_YOUR TASK_. Look below for the line holding "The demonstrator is" and the line holding "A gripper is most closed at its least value". Transcribe exactly those lines and all lines between them, nothing more.

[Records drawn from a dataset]

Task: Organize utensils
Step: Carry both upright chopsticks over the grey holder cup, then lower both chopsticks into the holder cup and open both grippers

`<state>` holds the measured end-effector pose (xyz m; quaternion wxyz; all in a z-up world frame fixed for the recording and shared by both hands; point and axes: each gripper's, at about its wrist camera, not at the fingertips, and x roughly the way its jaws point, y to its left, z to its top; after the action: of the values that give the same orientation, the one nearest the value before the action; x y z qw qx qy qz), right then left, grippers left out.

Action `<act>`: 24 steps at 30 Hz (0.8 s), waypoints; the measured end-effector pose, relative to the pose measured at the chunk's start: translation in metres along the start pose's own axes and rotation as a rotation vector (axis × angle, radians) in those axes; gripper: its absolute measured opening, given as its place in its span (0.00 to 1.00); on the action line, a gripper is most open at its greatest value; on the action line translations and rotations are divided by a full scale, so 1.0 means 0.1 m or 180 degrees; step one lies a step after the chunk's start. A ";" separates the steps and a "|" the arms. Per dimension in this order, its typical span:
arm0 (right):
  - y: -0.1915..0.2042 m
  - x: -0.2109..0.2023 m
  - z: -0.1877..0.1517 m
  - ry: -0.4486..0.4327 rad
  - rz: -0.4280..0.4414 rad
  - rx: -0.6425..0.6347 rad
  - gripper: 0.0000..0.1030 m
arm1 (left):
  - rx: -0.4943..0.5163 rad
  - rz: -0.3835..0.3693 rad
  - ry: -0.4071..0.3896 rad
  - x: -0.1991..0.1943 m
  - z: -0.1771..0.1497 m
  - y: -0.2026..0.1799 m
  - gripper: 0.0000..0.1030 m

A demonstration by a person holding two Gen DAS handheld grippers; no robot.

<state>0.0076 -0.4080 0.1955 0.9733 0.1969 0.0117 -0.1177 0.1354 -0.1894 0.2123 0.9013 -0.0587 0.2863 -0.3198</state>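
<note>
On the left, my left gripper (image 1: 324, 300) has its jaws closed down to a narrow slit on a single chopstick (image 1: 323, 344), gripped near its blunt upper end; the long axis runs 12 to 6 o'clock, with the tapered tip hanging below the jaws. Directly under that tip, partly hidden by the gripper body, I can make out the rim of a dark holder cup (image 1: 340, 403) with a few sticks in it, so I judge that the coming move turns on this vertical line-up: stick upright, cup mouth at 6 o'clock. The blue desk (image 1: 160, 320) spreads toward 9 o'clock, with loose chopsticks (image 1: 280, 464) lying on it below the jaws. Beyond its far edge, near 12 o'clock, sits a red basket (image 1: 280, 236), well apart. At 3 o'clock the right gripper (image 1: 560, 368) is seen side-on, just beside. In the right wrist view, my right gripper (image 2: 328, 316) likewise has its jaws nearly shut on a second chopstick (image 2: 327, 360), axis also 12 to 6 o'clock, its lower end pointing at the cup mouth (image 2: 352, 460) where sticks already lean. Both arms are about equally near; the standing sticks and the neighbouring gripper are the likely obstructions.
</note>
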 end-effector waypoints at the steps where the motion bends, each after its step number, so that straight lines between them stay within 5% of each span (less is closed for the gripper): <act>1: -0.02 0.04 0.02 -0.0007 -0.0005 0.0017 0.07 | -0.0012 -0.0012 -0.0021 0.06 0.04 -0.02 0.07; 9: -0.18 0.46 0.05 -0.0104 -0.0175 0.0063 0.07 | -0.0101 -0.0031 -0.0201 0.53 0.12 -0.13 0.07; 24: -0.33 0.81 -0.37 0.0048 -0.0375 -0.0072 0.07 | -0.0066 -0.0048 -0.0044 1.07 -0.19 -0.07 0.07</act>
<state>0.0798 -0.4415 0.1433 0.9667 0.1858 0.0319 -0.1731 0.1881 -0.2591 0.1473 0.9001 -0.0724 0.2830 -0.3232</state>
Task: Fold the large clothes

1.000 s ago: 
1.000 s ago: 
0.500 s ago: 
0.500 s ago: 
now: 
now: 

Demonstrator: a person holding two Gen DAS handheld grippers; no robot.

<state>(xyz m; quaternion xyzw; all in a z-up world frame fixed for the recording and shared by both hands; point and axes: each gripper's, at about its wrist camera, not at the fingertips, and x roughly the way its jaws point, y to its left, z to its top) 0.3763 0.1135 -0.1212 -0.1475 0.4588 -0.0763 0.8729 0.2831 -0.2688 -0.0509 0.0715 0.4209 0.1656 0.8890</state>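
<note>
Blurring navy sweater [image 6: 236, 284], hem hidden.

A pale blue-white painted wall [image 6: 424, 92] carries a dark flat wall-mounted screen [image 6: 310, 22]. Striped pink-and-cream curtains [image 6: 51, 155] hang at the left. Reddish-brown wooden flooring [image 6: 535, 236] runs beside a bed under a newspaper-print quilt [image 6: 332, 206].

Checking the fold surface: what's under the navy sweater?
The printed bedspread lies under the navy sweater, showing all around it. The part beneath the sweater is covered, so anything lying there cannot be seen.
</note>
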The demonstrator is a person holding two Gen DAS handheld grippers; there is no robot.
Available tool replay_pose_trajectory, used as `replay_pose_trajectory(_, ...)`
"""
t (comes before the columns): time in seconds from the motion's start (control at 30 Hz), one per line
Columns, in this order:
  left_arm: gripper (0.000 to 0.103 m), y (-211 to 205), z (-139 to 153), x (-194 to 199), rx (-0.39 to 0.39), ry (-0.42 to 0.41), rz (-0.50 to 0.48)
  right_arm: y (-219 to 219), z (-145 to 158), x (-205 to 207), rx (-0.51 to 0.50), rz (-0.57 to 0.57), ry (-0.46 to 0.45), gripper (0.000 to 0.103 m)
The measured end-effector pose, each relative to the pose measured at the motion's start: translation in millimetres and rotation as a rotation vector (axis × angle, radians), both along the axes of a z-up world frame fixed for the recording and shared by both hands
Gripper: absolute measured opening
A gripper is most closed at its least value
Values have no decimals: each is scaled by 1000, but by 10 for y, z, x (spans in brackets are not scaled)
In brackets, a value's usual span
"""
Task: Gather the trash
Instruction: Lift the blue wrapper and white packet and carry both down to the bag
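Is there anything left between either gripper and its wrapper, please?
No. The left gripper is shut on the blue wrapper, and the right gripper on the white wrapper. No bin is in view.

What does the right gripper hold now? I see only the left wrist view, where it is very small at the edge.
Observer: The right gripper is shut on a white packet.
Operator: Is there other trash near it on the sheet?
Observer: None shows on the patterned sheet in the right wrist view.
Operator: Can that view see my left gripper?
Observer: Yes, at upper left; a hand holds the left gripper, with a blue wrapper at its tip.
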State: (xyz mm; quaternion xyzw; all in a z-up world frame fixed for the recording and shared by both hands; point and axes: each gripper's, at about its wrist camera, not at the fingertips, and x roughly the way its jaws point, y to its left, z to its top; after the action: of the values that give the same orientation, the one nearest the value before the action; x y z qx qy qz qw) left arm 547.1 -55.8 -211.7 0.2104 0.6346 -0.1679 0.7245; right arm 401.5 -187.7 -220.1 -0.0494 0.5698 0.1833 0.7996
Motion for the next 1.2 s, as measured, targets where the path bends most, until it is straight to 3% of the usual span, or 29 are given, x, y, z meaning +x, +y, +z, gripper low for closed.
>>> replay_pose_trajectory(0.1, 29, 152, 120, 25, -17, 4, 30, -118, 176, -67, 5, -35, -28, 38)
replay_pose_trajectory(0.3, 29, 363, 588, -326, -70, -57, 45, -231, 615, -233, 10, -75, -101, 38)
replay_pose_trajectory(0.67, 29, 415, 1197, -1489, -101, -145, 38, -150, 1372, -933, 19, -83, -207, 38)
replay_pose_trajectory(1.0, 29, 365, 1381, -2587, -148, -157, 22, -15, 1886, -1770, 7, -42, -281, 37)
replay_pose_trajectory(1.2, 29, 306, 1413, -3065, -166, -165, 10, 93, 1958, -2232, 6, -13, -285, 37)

_EXERCISE RESPONSE_.
The demonstrator is a person holding two Gen DAS handheld grippers; there is no robot.
Available tool replay_pose_trajectory, used as `replay_pose_trajectory(_, ...)`
"""
t (comes before the columns): time in seconds from the motion's start (control at 30 Hz), one per line
Columns, in this order:
  left_arm: gripper (0.000 to 0.103 m), y (-211 to 205), z (-139 to 153), x (-194 to 199), rx (-0.39 to 0.39), ry (-0.42 to 0.41), rz (-0.50 to 0.48)
  right_arm: y (-219 to 219), z (-145 to 158), x (-205 to 207), rx (-0.51 to 0.50), rz (-0.57 to 0.57), ry (-0.46 to 0.45), gripper (0.000 to 0.103 m)
The measured end-effector pose, each relative to the pose measured at the motion's start: translation in millimetres and rotation as a rotation vector (axis × angle, radians), both along the axes of a z-up world frame fixed for the recording and shared by both hands
Gripper: absolute measured opening
A gripper is most closed at its least value

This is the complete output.